● **Exercise requirements**
Would you please return the lines of the entries below starting at the line that has "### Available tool" and ending at the line that has "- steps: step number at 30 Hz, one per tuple", both included, exactly as they are?

Dataset records

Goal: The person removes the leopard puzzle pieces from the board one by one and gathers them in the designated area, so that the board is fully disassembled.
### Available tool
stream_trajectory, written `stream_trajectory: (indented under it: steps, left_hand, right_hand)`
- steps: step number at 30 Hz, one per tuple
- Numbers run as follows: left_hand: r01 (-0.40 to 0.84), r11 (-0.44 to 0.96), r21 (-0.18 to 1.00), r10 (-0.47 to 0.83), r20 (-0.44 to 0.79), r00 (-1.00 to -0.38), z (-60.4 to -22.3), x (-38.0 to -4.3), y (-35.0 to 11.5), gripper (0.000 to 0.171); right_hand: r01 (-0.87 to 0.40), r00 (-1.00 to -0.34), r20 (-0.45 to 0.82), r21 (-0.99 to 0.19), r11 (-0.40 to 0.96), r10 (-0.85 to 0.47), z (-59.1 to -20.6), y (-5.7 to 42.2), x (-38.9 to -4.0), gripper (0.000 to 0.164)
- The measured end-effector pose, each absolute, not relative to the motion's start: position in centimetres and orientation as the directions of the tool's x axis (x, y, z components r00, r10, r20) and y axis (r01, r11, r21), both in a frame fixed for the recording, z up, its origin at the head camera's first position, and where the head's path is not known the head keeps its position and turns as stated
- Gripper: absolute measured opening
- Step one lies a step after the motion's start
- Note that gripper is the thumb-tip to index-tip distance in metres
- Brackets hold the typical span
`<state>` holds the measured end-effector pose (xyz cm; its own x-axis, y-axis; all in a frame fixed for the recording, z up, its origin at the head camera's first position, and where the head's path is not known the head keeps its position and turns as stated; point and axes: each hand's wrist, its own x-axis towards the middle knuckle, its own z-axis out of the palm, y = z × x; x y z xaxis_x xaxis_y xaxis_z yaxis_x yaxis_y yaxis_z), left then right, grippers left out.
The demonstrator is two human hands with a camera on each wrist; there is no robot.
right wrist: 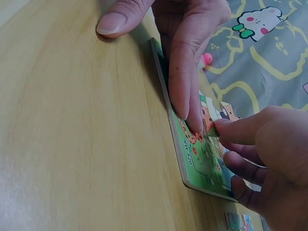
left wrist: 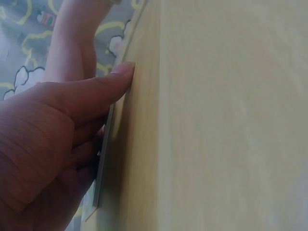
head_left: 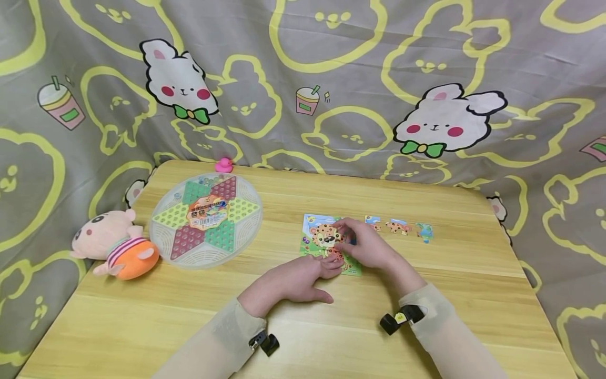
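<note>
A leopard picture puzzle board point(head_left: 307, 251) lies on the table in front of both hands. My left hand point(head_left: 299, 276) rests on its lower part, fingers extended, with the thumb apart over the wood. From the right side, my right hand point(head_left: 368, 243) reaches over the board. In the right wrist view, its thumb and fingers pinch a small puzzle piece point(right wrist: 208, 117), tilted up from the board beside the left fingertips. The left wrist view shows the left hand point(left wrist: 43, 139) at the board's edge point(left wrist: 103, 168); its fingers are partly hidden.
Several loose puzzle pieces point(head_left: 397, 227) lie right of the board. Leftward are a round Chinese checkers board point(head_left: 253, 231) and a plush toy point(head_left: 134, 259). A pink rubber duck point(head_left: 224, 165) stands at the back edge, before a patterned curtain point(head_left: 352, 173).
</note>
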<state>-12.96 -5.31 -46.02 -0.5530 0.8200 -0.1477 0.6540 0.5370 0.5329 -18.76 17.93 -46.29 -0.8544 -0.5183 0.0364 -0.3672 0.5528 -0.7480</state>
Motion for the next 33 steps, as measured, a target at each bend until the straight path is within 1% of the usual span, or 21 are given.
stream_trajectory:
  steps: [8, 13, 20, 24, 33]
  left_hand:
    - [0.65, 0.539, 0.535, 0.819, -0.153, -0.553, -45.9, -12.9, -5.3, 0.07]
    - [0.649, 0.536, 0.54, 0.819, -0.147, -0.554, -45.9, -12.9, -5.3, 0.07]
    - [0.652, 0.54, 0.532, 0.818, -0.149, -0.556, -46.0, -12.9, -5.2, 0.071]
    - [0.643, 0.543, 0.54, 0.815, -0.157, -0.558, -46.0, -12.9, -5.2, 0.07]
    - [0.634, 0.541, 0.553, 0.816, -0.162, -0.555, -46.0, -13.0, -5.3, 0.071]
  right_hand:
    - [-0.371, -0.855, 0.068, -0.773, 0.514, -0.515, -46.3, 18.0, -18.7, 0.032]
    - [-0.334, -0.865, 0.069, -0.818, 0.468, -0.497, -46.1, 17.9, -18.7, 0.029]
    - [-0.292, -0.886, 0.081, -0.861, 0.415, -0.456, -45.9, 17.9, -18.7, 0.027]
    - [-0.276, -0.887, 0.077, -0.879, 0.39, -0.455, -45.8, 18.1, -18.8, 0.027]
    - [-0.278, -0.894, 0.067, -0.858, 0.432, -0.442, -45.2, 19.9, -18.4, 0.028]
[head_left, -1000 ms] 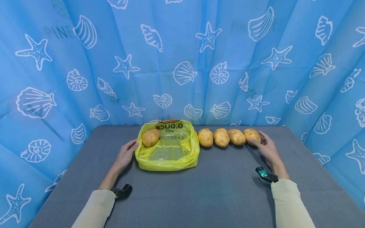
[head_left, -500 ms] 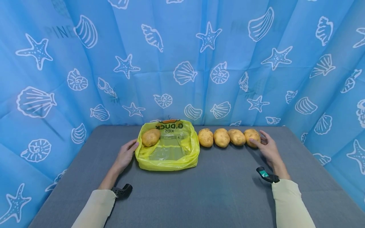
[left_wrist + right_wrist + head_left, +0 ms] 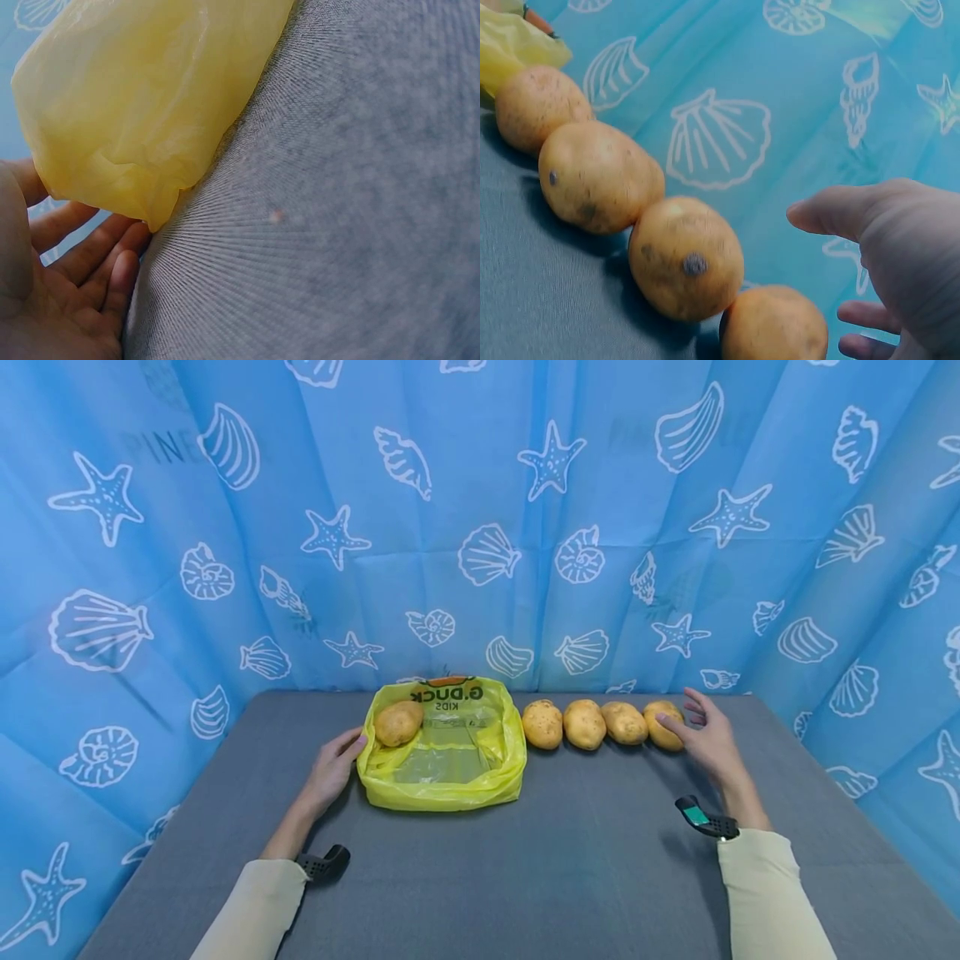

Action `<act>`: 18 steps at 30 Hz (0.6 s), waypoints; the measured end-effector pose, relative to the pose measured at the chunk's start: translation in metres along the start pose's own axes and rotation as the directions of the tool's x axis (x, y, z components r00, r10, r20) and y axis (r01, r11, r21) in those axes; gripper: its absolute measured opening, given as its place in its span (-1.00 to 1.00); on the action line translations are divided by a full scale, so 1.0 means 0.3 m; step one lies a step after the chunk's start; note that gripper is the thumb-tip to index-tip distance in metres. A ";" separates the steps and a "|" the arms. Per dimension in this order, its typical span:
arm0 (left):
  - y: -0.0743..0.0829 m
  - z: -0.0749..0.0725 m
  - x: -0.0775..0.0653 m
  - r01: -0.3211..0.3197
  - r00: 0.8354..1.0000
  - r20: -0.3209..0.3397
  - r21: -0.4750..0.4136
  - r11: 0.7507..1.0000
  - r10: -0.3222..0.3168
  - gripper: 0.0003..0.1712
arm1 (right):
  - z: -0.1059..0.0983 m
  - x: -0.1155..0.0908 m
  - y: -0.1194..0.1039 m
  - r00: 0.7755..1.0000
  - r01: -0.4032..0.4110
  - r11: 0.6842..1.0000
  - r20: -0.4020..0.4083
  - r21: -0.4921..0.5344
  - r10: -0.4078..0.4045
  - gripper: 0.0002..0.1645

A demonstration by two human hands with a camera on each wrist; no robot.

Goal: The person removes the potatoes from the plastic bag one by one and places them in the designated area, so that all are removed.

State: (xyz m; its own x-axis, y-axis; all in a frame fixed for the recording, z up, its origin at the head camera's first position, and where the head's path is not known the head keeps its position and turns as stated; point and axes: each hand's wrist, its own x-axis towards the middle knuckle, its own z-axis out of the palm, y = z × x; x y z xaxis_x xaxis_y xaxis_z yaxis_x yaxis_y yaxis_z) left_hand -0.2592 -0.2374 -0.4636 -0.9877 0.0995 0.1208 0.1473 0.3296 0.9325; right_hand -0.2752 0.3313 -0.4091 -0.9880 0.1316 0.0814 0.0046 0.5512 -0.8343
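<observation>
On the yellow bag [image 3: 441, 797] beside the left hand [image 3: 330, 768], "G.DUCK" and "KIDS" stand in mirrored letters; smaller print under them is unreadable. On the blue curtain [image 3: 450, 568], far beyond this hand, faint "PINE" is readable.

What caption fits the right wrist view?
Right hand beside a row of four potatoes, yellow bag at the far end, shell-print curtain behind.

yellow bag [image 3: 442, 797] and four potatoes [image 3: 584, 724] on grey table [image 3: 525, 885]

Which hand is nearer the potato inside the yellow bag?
Left. The left hand touches the yellow bag just left of the bagged potato; the right hand is far right, beside the row's rightmost potato.
</observation>
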 end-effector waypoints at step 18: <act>-0.008 -0.001 0.004 0.003 1.000 0.002 0.007 1.000 -0.003 -0.38 | 0.073 -0.005 -0.191 0.969 0.206 0.976 0.156 -0.075 -0.193 0.02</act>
State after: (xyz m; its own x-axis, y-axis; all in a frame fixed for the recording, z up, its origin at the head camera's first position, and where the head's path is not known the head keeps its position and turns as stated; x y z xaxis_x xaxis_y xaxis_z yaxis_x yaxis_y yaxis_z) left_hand -0.2609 -0.2382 -0.4656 -0.9880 0.1008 0.1170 0.1445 0.3366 0.9305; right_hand -0.2774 0.2814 -0.3735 -0.9821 -0.1077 0.1544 -0.1877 0.6267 -0.7563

● **Response area**
### Available tool
stream_trajectory, written `stream_trajectory: (indented under it: steps, left_hand, right_hand)`
- steps: step number at 30 Hz, one per tuple

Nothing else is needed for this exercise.